Start of Block
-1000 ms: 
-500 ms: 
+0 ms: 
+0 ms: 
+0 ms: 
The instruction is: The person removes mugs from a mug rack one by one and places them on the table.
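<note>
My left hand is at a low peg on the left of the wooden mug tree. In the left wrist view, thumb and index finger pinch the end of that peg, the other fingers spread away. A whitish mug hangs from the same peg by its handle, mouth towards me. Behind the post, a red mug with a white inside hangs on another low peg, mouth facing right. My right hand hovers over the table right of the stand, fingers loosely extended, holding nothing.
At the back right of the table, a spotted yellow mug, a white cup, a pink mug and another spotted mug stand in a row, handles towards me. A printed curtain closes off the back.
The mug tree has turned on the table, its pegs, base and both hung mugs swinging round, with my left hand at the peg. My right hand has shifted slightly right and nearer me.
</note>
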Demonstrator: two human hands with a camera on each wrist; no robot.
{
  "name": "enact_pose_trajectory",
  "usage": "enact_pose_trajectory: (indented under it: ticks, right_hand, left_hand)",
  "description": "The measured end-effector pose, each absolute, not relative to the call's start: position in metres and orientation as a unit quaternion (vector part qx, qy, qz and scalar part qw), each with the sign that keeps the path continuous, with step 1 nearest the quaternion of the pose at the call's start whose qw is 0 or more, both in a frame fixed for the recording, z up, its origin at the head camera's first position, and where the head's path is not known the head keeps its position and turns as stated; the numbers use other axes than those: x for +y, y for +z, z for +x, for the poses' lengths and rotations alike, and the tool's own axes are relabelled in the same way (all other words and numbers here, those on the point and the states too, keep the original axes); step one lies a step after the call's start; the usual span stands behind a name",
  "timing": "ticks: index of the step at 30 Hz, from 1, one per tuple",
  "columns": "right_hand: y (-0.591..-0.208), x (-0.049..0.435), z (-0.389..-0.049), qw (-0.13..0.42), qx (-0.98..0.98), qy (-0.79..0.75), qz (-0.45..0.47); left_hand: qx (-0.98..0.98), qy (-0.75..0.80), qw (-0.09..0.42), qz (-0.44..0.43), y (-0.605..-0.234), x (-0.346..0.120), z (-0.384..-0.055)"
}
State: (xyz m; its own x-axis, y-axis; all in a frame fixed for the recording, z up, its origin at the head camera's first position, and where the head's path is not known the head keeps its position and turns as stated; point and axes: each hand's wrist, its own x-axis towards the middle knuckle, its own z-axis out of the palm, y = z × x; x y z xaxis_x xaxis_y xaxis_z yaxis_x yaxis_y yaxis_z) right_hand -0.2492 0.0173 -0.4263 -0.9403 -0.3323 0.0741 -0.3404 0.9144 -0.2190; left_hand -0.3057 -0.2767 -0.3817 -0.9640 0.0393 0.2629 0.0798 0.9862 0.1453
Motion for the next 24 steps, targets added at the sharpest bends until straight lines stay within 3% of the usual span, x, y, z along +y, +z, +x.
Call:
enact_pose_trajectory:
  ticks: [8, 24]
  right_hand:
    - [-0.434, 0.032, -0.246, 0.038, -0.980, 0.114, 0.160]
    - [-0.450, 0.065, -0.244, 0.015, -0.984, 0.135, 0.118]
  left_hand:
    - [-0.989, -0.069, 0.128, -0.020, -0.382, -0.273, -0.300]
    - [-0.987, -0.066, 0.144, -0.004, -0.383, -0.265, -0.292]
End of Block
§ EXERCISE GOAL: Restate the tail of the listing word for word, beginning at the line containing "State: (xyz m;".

§ SOLVED PROBLEM:
State: (xyz m; its own x-axis, y-axis; all in a frame fixed for the recording, z up, its origin at the head camera's first position, and where the head's path is not known the head keeps its position and turns as stated; point and axes: each hand's wrist, its own x-axis towards the middle knuckle, its own z-axis out of the palm, y = z × x; x y z xaxis_x xaxis_y xaxis_z yaxis_x yaxis_y yaxis_z) right_hand -0.2492 0.0173 -0.4263 -0.9403 -0.3323 0.0741 -0.3404 0.9144 -0.2190; left_hand -0.3057 -0.2767 -0.3817 -0.9640 0.0393 0.2629 0.0798 0.9862 0.1453
Motion for the next 24 steps, targets added at the sharpest bends until straight lines stay within 3% of the usual span, x, y, z along +y, +z, +x.
Call:
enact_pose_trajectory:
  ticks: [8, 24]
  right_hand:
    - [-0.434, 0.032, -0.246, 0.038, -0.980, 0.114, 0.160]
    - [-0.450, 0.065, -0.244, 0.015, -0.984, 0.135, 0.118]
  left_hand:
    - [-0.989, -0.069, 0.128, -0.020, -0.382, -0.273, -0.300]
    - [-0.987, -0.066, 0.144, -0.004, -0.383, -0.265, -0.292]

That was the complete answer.